Exercise:
Take the listing below and print exactly the lines starting at the line containing "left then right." and ending at the line containing "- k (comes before", both ends included, and no others.

Data:

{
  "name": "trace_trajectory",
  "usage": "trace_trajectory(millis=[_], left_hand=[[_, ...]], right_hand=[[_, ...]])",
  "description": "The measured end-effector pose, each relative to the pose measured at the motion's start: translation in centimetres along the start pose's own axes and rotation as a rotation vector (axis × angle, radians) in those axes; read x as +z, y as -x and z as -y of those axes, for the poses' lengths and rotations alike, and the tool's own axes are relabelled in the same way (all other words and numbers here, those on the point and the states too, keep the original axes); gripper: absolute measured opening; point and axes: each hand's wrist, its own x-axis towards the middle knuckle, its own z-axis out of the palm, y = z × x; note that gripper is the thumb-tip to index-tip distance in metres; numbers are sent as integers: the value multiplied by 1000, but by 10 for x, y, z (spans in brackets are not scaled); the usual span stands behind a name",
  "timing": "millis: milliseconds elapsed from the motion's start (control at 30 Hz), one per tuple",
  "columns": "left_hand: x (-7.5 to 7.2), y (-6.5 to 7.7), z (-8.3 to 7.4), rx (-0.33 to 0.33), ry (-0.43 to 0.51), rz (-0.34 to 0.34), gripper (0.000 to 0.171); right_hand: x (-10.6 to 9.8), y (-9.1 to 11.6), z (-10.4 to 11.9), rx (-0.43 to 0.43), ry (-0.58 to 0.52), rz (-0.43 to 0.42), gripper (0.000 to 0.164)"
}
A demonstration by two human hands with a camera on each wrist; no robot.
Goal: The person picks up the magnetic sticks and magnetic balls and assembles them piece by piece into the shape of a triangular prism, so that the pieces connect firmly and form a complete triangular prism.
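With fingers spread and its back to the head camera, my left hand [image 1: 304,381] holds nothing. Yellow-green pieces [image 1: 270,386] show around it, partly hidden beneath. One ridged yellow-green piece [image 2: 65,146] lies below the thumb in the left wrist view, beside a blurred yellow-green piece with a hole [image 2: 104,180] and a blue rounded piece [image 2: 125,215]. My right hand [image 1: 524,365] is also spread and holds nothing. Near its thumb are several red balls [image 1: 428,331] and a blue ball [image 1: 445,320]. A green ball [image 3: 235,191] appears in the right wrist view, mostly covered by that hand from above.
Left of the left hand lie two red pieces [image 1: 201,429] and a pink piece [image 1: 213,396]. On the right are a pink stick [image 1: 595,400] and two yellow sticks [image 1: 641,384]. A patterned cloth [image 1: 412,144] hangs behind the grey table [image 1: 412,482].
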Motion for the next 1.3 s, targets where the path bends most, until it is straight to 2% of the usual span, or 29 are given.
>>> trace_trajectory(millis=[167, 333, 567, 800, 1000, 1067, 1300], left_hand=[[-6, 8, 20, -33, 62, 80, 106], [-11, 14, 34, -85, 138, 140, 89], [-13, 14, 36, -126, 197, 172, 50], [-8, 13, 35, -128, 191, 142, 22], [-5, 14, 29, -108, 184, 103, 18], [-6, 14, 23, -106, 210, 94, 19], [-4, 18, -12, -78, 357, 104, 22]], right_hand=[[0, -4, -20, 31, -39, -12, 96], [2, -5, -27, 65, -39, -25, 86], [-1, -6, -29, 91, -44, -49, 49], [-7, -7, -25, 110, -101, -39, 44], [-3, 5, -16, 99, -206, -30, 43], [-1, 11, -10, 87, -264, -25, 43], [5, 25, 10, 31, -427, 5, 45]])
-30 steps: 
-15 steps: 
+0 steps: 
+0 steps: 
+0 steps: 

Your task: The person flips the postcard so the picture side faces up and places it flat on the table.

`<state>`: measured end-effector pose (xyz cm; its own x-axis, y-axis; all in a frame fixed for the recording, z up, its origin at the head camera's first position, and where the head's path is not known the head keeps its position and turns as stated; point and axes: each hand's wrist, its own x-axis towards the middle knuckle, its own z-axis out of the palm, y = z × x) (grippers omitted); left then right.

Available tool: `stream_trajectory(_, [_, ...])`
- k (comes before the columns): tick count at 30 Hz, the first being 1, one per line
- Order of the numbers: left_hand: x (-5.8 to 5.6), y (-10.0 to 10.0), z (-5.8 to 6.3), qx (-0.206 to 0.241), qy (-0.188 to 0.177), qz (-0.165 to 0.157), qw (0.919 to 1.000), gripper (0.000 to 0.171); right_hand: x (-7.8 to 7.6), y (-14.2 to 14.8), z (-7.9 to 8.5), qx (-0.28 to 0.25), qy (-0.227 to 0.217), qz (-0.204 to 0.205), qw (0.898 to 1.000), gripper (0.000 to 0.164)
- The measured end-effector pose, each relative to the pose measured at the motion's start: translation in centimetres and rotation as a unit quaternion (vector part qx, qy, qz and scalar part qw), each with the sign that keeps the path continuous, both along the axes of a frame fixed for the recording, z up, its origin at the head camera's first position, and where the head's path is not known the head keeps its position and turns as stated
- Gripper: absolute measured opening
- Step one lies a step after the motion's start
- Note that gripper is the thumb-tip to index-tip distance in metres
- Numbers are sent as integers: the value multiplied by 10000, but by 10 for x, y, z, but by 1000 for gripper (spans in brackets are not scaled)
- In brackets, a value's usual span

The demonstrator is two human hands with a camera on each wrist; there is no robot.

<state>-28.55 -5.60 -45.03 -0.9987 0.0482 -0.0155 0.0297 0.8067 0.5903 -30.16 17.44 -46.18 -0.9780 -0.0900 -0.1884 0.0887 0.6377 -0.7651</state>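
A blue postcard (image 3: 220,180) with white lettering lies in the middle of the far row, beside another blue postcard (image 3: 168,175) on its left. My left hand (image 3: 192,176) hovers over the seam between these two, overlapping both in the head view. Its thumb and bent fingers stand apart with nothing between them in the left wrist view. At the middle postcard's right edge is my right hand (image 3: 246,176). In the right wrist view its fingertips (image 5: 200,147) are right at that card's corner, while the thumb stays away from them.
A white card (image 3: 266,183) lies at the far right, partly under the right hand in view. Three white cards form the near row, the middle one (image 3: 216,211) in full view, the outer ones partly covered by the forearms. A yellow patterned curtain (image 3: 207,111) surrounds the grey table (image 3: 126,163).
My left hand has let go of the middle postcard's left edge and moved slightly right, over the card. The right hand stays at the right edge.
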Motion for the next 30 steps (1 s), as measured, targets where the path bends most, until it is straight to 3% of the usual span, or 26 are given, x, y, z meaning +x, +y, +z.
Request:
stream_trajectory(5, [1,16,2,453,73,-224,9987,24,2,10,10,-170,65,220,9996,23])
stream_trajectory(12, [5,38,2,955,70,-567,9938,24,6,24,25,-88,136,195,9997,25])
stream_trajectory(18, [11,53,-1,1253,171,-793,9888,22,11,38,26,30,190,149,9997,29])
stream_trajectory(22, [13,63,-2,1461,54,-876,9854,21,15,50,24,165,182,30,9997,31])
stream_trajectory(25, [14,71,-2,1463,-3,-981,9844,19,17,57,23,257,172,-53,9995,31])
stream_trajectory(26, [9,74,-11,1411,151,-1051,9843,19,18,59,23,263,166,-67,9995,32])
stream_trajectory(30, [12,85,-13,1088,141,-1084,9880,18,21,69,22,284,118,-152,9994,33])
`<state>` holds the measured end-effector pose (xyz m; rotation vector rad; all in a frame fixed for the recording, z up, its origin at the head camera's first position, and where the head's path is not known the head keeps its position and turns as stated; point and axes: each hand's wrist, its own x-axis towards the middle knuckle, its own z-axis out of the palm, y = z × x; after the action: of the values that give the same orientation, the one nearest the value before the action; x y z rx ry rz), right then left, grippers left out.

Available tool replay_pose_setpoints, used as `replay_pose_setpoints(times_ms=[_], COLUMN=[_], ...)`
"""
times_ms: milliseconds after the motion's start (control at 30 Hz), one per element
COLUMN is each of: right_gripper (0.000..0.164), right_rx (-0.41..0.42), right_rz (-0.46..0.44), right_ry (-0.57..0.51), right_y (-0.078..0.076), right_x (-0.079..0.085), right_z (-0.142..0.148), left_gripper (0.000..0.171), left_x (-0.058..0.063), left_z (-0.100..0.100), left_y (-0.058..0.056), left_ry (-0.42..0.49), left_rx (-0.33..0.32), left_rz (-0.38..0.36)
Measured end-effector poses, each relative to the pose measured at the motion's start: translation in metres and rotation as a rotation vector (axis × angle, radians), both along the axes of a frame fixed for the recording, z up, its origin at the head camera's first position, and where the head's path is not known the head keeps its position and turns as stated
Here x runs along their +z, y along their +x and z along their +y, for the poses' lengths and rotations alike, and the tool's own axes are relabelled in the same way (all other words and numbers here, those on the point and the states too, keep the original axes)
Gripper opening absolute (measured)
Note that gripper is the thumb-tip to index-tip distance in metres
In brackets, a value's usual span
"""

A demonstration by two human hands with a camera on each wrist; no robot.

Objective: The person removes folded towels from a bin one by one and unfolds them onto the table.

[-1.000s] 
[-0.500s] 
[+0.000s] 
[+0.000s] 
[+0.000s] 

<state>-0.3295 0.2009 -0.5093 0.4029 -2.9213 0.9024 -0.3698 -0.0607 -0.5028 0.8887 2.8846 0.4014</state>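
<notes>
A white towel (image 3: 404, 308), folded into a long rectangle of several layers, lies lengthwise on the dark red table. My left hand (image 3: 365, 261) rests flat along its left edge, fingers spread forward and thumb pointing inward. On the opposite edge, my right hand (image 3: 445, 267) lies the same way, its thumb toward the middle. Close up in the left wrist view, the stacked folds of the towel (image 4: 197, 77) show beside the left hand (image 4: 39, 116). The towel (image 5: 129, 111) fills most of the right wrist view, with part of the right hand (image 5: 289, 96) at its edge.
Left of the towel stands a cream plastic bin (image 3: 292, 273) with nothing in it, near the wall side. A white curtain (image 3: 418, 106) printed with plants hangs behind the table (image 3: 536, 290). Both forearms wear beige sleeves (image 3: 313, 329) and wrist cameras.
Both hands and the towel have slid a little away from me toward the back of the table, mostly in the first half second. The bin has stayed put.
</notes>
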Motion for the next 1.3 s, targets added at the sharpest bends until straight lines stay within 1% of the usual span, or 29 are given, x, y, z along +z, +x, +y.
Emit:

Reply:
`<state>`: measured end-effector pose (xyz cm; its own x-axis, y-axis; all in a frame fixed for the recording, z up, its origin at the head camera's first position, and where the head's path is not known the head keeps its position and turns as stated; point and axes: each hand's wrist, its own x-axis towards the middle knuckle, its own z-axis out of the palm, y = z × x) (grippers omitted); left then right.

Available tool: `stream_trajectory(_, [_, ...])`
- k (comes before the columns): tick count at 30 Hz, the first being 1, one per line

Work on the answer has been completed.